As part of a nationwide show of support for striking Houston janitors, members of Chicago’s SEIU Local 1 protested in front of the JP Morgan Chase building on Wednesday afternoon.
The janitors in Houston have been on strike for almost four weeks, citing unfair labor practices by cleaning contractors employed by JP Morgan Chase and other Houston building owners. The contractors pay the Houston janitors as little as $9,000 a year, which is less than half of the poverty line for a family of three, according to the United States Department of Health and Human Services. Protests at JP Morgan Chase and other business buildings occurred in cities such as Detroit, St. Louis, Boston, Denver and Los Angeles.
Chicago protestor Ewa Miklewicz, an SEIU Local 1 member since 1979 and a janitor in the office building located at 230 W. Monroe St., said the SEIU members rallied to support their “brothers and sisters” who are fighting in Houston. “They’re on strike right now because employers there offer them $9,000 a year,” Miklewicz told Progress Illinois. “How can you make a living, how can you think about putting food on the table, or even pay your bills?”
She said JP Morgan Chase could make some changes to help the Houston janitors, if they so choose. “We’re here to tell them that we expect them to do so,” Miklewicz said. She said she hopes JP Morgan will step in and help the janitors receive more money, so they can go back to work. A spokesman from the Houston Contractors Association, which is handling negotiations between the janitors and contractors, couldn’t be reached for comment.
Robert Pawlaszek, an elite representative at SEIU Local 1, said the Chicago protestors were determined to show loyalty to their Houston counterparts and would do whatever it takes to help find a resolution. “We’re not being unreasonable, and we’re not going to give up until it’s settled,” said Pawlaszek.
Here's more from the rally:
Wednesday’s SEIU rally in Chicago was peaceful; the group chanted and Miklewicz gave a speech, but no police officers were present.
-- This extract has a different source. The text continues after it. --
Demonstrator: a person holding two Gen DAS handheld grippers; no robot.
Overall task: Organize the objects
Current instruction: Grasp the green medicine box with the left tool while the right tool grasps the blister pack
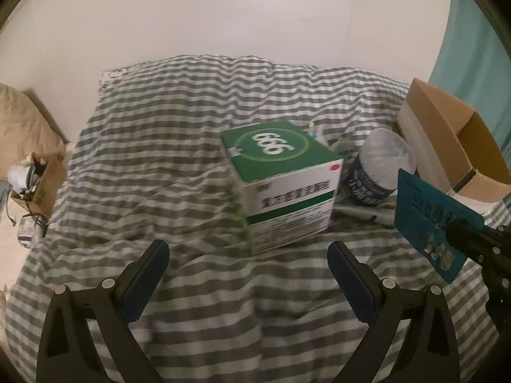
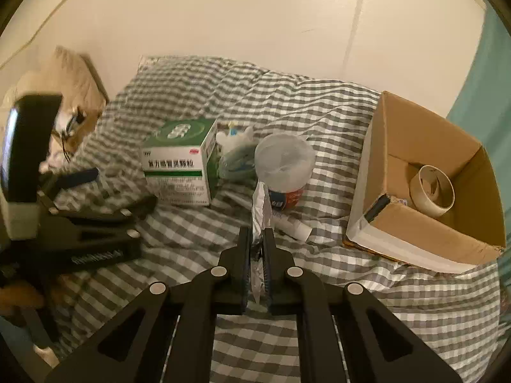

The same can’t be said for the protests in Houston, where five janitors were arrested Tuesday. The members of the group were known as “Freedom Flyers,” and had flown to Houston to show support. Three of the arrested janitors are from Chicago.
Janitors in Chicago have had their own labor issues recently. In June, 50 city janitors were laid off when their contract expired. A non-union shop was awarded the new contract, and the 50 janitors were not retained. SEIU Local 1 has demanded city council implement the Responsible Bidders Ordinance, which would place minimum requirements on worker retention, wages and health care benefits.
One member of city council told Progress Illinois he is in favor of the Responsible Bidders Ordinance. Ald. Bob Fioretti (2nd) said the ordinance is a fair deal, as it would guarantee good jobs with good benefits for workers.
“If Chicago is going to become an affordable city, we need to have good jobs for all our citizens,” said Fioretti.
However, the alderman said the janitor wage issue doesn’t resonate with all of his city council colleagues. Fioretti said because of the vast number of issues Chicago aldermen face, including crime and infrastructure, the big picture gets lost. The alderman plans to bring up janitor wages at the next Progressive Caucus meeting.
Yesterday, though, SEIU Local 1 protestors were focused on their counterparts in Houston. Pawlaszek said because of the oil it produces, Texas is rich and affluent, and can afford to pay janitors higher wages. “Houston is the fourth-biggest city in the U.S., behind Chicago, yet the janitors there make less than half of what the janitors in Chicago make,” he said. “That’s not right.”